Artikel 23 Financiële administratie

Het college draagt er zorg voor dat:

  • a.

    inrichting en de werking van de financiële administratie voldoet aan het Besluit Begroting en Verantwoording Provincies en Gemeenten en andere relevante wet- en regelgeving;

  • b.

    de vereiste informatie verstrekt wordt aan het rijk, de provincie en de Europese Unie, alsmede aan andere instellingen die specifieke verantwoordingsverplichtingen opleggen aan gemeenten.

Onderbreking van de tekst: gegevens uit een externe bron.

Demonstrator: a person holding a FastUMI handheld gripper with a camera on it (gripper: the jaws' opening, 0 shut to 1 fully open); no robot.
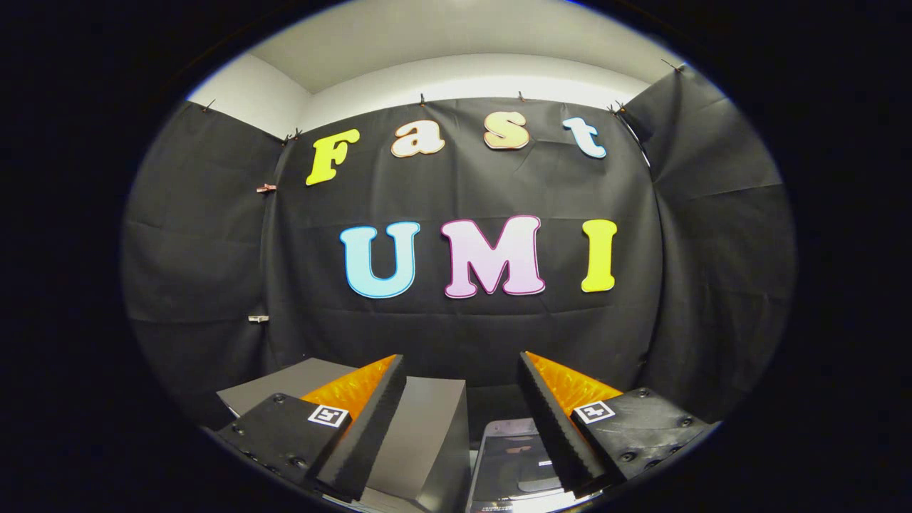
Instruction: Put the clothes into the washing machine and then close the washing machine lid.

Artikel 24 Financiële organisatie

Het college draagt de zorg voor en legt (in een besluit) vast:

  • a.

    een eenduidige indeling van de gemeentelijke organisatie en een eenduidig toewijzing van de gemeentelijke taken aan de afdelingen;

  • b.

    een adequate scheiding van taken, functies, bevoegdheden, verantwoordelijkheden, zodat aan de eisen van interne controle wordt voldaan en de betrouwbaarheid van de verstrekte informatie aan beleids- en beheersorganen is gewaarborgd;

  • c.

    de verlening van mandaten en volmachten voor het aangaan van verplichtingen ten laste van de toegekende budgetten en investeringskredieten;

  • d.

    de regels voor de opdrachtverlening en de verrekening van leveringen tussen de afdelingen van de gemeente;

  • e.

    de te maken afspraken met de afdelingen over de te leveren prestaties, de daarvoor beschikbare middelen en de wijze en frequentie van rapportage over de voortgang van de activiteiten en uitputting van middelen;

  • f.

    de regels voor de verlening van décharge over het gevoerde beheer van de afdelingen.

Artikel 25 Aanbesteding en inkoop

Het college draagt zorg voor en legt (in een besluit) vast de interne regels (protocol) voor de inkoop en aanbesteding van werken en diensten. De regels waarborgen dat wordt gehandeld in overeenstemming met de regels terzake van de Europese Unie.

Het college draagt zorg voor tijdige aanlevering van de producten uit de P&C-cyclus aan de raad. Deze worden uiterlijk zes weken voor de voorziene behandeling in de raad beschikbaar gesteld, tenzij hierover met de raad andere afspraken zijn gemaakt.

Artikel 26 Steunverlening

Het college draagt zorg voor en legt (in een besluit) vast de interne regels (protocol) voor de toekenning van steunverlening aan ondernemingen. De regels waarborgen dat wordt gehandeld in overeenstemming met de regels terzake van de Europese Unie.

Artikel 27 Bestuurlijke besluitvorming

Het college draagt zorg voor tijdige aanlevering van de producten uit de P&C-cyclus aan de raad. Deze worden uiterlijk zes weken voor de voorziene behandeling in de raad beschikbaar gesteld, tenzij hierover met de raad andere afspraken zijn gemaakt.

Titel 5 Slotbepalingen

Artikel 28 Inwerkingtreding

  • 1. Deze verordening treedt in werking met terugwerkende kracht vanaf 1 januari 2012.

  • 2. Met ingang van 1 januari 2012 vervalt de Financiële verordening gemeente Almelo, raadsbesluit nr 2279 d.d. 11 juli 2006.

Artikel 29 Citeertitel

Deze verordening kan worden aangehaald onder de naam “Financiële verordening gemeente Almelo”.

Aldus vastgesteld in de vergadering van de raad van d.d. 27 maart 2012.